In the late 19th and early 20th centuries dancers began to question the rigidity and formality of classical ballet. Isadora Duncan in particular articulated the need for dance which she described as being connected to the earth, sensuality and the natural body. In pursuit of this goal, pioneers such as Margeret D'Oubler, Martha Graham, Rudolf von Laban and Doris Humphrey began to invent new dance techniques that involved radically different movement.
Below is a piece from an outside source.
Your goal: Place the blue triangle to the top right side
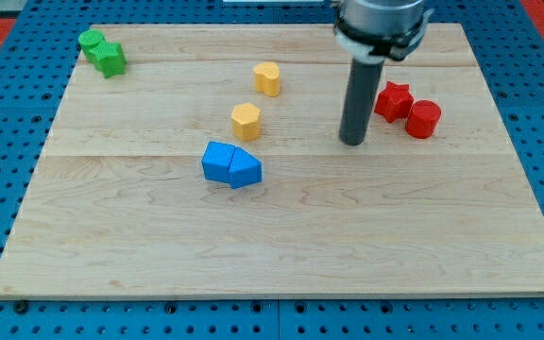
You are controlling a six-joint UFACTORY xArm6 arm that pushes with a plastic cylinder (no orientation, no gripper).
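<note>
**Currently: tip parked mid-right, blue triangle not yet engaged**

Left to right across the wooden board (281, 264):

- Far top-left corner: two green blocks (103, 53) touching each other, shapes hard to make out. Irrelevant to the move.
- Left of centre: the blue pair. A blue cube (217, 161) sits against the blue triangle (246, 170), the triangle on the view's right of the two. They touch.
- Just above them: a yellow hexagon (246, 120), and higher up a yellow heart (267, 77).
- Right of centre: my tip (353, 142), on the board, well apart from the blue triangle and clear of every block. No fingers on this rig, just a bare rod, so nothing opens, closes or holds.
- Right: red star (393, 100) touching a red cylinder (424, 119), near the tip on the view's right.

How I'd run the step: bring the tip round to the triangle's lower-left, ideally into the seam with the blue cube so only the triangle moves. Push diagonally up-right. The lane between the yellow hexagon and the red pair looks tight, so aim above the red star. Risk: a wedge face may slip off a round rod, so keep pushes short and re-centre.
</note>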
Elements of release technique began to emerge as these pioneers, and protégés such as Merce Cunningham, José Limón, Irmgard Bartenieff, Erick Hawkins and Anna Halprin, contributed further ideas and inventions. For example, D'Oubler envisioned dance based on scientific analysis of human anatomy and movement; Humphrey's technique focused on allowing gravity and momentum to affect the body; Hawkins advanced the idea that physiologically efficient movement is inherently beautiful. Some elements were the result of exploring other movement disciplines. For example, Hawkins invited proponents of Ideokinesis to teach his dance company, and others were influenced by F.M. Alexander's concepts.

The term "release technique" emerged in the 1970s, predominantly through the work of Mary Fulkerson and Joan Skinner. Modern dancer Joan Skinner synthesised her dance training with principles from the Alexander Technique creating a codified system called "Skinner Releasing Technique". Mary Fulkerson, whose dance technique, which she called Anatomical Release Technique was informed primarily by Mabel Elsworth Todd, Bonnie Bainbridge Cohen and Steve Paxton. Although the names of the two techniques are similar, they developed relatively independently from each other. Through Fulkerson's pedagogical work in Dartington College of Arts, SNDO and Arnhem she established release-based professional dance training in Europe; whereas Skinner's technique has been taken up in Universities in the UK, where Alexander Technique remains the most established Somatic discipline.

It is uncommon for teachers to teach either Anatomical Release Technique, or Skinner Releasing Technique in the form taught by these two women; the principles which led to the development of both techniques predate both Fulkerson and Skinner, and they permeate professional contemporary dance education in a more diffuse way. The nomenclature is their most easily traceable contribution.

==Contemporary technique==

Today elements of tai chi, yoga, and somatic practices such as the Feldenkrais method can be found in Release Technique. Elements of release technique can be found in contact improvisation. In dance, it is usually taught as an integrated part of contemporary dance classes and, less frequently, in classes that focus on release technique.